Why is this such an overlooked area when it comes to data protection?

My first insight into that was many years ago, when I was running a DPIA [data protection impact assessment] project for a global construction company. I needed to see the contracts so that I could identify who was responsible for what, and some other basics.

But the client said I couldn’t see those contracts due to confidentiality, given the commercial aspect.

Well, I don’t want or need to see the commercial parts of the contract – I want to see the data-sharing parts, which should be freely available.

This company had to talk to the other parties to get copies of those contracts – it didn’t have them on hand. That experience taught me that contracts were going to be a major area – and this holds true today!

What exactly should organisations check for in their contracts, in terms of data sharing?

First, make sure the contracts meet the requirements of Article 28, as well as the GDPR’s requirements on the security of processing [Article 32].

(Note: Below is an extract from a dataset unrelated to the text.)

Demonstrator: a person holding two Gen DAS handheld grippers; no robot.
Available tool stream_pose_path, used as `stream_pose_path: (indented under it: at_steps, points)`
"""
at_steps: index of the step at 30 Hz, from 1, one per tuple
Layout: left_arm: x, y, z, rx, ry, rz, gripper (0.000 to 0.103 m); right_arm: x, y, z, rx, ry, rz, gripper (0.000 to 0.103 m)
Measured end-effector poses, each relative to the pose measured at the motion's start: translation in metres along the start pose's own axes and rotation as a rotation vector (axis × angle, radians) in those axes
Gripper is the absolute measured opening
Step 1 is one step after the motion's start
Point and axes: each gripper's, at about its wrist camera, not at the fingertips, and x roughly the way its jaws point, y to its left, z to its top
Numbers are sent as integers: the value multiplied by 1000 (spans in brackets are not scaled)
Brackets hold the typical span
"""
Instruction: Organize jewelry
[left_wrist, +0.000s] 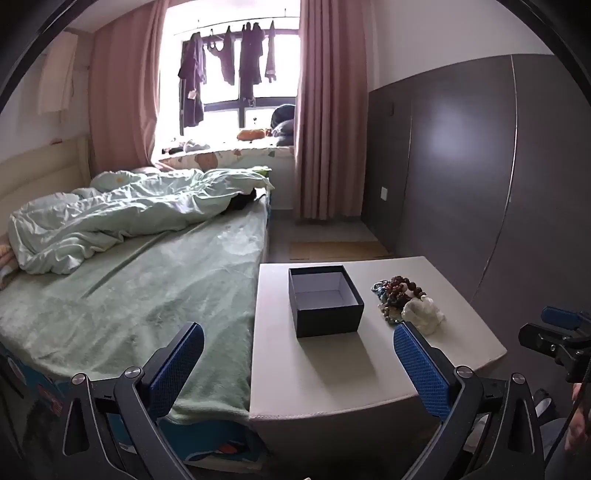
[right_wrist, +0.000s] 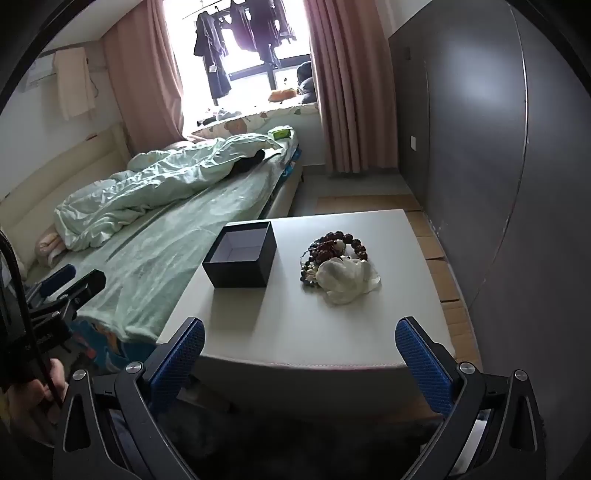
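Note:
A dark open box (left_wrist: 325, 301) (right_wrist: 242, 258) with a pale inside stands empty on the white table (left_wrist: 332, 373) (right_wrist: 295, 325). To its right lies a heap of jewelry (left_wrist: 397, 291) (right_wrist: 334, 249): dark red bead bracelets and smaller beads. A white crumpled pouch (left_wrist: 423, 310) (right_wrist: 347, 278) rests against the heap's near side. My left gripper (left_wrist: 299, 354) hangs open over the table's near left edge, short of the box. My right gripper (right_wrist: 301, 349) is open above the near edge, short of the heap. Nothing sits between either pair of blue pads.
A bed (left_wrist: 129, 288) (right_wrist: 155, 236) with a green sheet and rumpled quilt butts against the table's left side. A grey wardrobe wall (left_wrist: 480, 166) (right_wrist: 498, 147) runs along the right. Pink curtains (left_wrist: 328, 110) frame a window at the back. Cardboard lies on the floor (right_wrist: 443, 258).

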Motion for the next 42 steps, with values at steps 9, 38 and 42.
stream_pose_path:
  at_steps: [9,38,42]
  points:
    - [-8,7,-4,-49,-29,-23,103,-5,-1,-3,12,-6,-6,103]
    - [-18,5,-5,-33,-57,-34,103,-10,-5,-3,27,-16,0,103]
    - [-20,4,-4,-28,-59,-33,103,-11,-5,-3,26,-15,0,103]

You should also check the business/service continuity guarantees. If you’re relying on a third-party service provider to provide you with your data, and that third party suffers an outage – for whatever reason – how does that impact you, as the data controller?

Of course, this goes beyond GDPR compliance, into general business, but it’s all data-related. If you can’t access your data, you can’t provide your services, which costs you financially and reputationally. Thinking about the operational resilience of your supply chain is common sense, but few organisations pay attention to this.

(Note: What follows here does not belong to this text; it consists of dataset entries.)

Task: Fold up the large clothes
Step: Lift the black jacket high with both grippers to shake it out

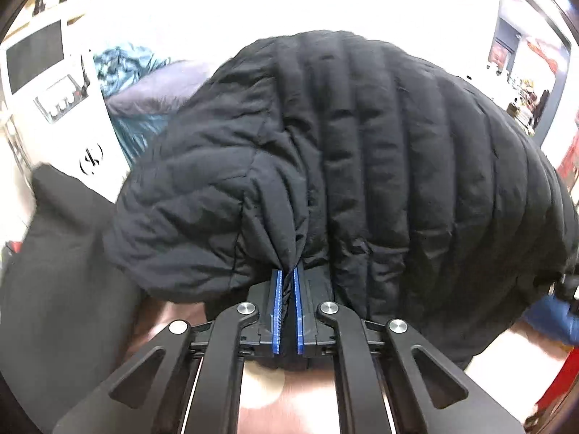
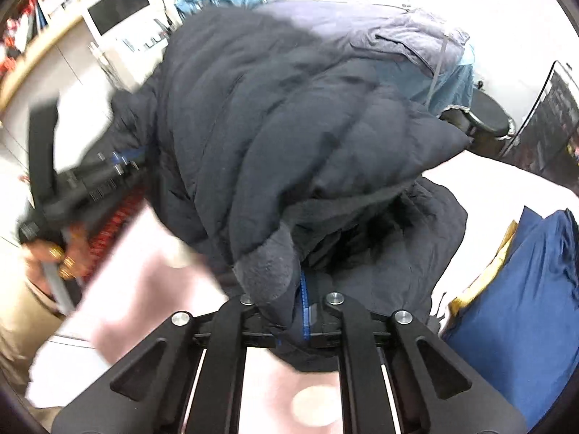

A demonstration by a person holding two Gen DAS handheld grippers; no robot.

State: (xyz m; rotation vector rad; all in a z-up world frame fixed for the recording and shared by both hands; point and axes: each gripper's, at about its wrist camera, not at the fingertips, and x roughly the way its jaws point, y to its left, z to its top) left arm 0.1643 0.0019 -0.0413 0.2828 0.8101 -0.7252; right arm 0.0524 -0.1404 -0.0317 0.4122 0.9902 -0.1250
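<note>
A black quilted puffer jacket (image 1: 380,152) fills the left wrist view and hangs bunched up. My left gripper (image 1: 288,275) is shut on a pinched fold of its fabric between the blue pads (image 1: 278,300). In the right wrist view the same jacket (image 2: 271,126) drapes over my right gripper (image 2: 296,289), which is shut on its fleece-lined edge; one blue pad (image 2: 305,307) shows, the other is hidden by cloth. The left gripper (image 2: 119,166) shows blurred at the left of the right wrist view, held by a hand with rings (image 2: 58,256).
A pile of teal and lavender clothes (image 2: 416,39) lies behind the jacket. A folded blue garment (image 2: 524,307) lies at the right. A white table surface (image 2: 488,188) and a pink mat (image 2: 144,282) lie below. A white monitor (image 1: 36,58) stands at the left.
</note>
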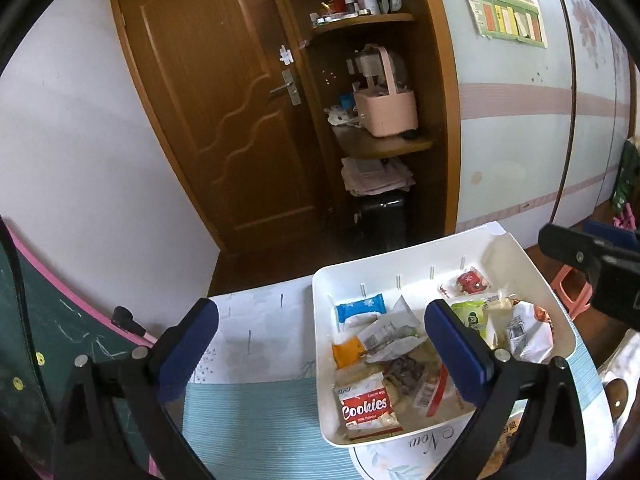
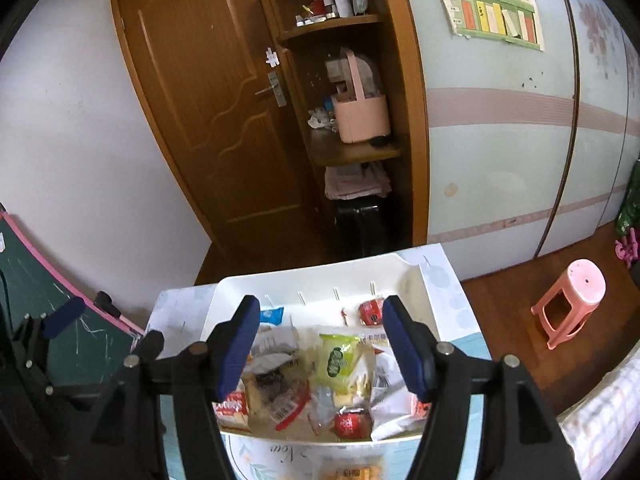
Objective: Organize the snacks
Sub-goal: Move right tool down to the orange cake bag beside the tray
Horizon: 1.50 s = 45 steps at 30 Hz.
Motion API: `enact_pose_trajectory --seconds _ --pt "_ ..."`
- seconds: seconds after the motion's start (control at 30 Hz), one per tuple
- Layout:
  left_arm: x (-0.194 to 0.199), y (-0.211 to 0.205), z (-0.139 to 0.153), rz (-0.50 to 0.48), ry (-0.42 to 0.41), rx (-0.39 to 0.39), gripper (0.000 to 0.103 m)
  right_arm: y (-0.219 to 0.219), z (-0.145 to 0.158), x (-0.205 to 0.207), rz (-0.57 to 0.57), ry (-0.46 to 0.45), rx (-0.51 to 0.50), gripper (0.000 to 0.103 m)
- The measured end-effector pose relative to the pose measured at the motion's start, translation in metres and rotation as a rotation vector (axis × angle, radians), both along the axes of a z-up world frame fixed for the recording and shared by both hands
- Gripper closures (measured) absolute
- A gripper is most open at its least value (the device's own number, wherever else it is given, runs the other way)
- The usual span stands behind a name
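A white tray [image 1: 404, 268] on the table holds several snack packets, among them a red Cookies pack [image 1: 366, 406], a blue pack [image 1: 360, 307], an orange pack [image 1: 347, 353], a green pack [image 1: 474, 318] and a red round candy [image 1: 469, 281]. My left gripper [image 1: 322, 346] is open and empty, above the tray's left edge. My right gripper [image 2: 320, 350] is open and empty, above the tray [image 2: 320, 276], with the green pack [image 2: 338, 358] and a red candy [image 2: 352, 422] between its fingers in view. The right gripper's body shows at the left view's right edge [image 1: 592, 264].
The table has a teal mat [image 1: 248, 420] and a floral cloth [image 1: 256, 332]. A chalkboard with a pink frame [image 1: 60, 340] leans at the left. A pink stool [image 2: 572, 300] stands on the floor at the right. A wooden door [image 1: 216, 100] and shelves are behind.
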State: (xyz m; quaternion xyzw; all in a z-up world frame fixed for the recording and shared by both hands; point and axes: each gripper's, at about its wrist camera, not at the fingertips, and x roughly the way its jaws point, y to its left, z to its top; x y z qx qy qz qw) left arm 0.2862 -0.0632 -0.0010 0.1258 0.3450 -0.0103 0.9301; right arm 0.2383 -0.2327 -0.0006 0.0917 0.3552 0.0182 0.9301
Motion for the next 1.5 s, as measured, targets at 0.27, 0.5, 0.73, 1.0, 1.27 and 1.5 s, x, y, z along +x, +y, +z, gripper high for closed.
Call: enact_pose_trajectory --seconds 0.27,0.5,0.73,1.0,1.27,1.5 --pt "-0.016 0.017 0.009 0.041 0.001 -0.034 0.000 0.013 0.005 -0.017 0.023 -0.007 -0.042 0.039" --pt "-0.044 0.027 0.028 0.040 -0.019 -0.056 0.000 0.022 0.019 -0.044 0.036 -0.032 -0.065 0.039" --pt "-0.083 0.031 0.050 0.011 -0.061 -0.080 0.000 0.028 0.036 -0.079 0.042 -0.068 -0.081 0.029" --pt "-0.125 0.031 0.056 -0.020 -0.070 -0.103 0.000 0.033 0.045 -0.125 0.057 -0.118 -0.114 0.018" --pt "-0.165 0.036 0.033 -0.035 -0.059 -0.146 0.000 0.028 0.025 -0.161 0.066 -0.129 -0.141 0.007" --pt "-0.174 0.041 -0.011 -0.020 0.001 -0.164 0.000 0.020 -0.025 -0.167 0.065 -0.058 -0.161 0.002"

So, check your processor has business continuity plans in place.

That’s in a controller–processor relationship. What about a joint controller one?

If, say, you’re using a payroll company, you’re handing over your staff’s information so that they get paid. And maybe that’s a five-year contract, so you’ll want that contract to state that all data must be returned to you at the end of those five years.

However, that payroll company has its own legal obligations. It must retain that information for six years after the contract ends, because it must be able to explain why it made those payments.

It’s about understanding what obligations the other party has, whether it’s a data controller or processor.

Here’s another example: the GDPR doesn’t say anything about clawback provision. But you’d obviously want clawback provision in your contracts!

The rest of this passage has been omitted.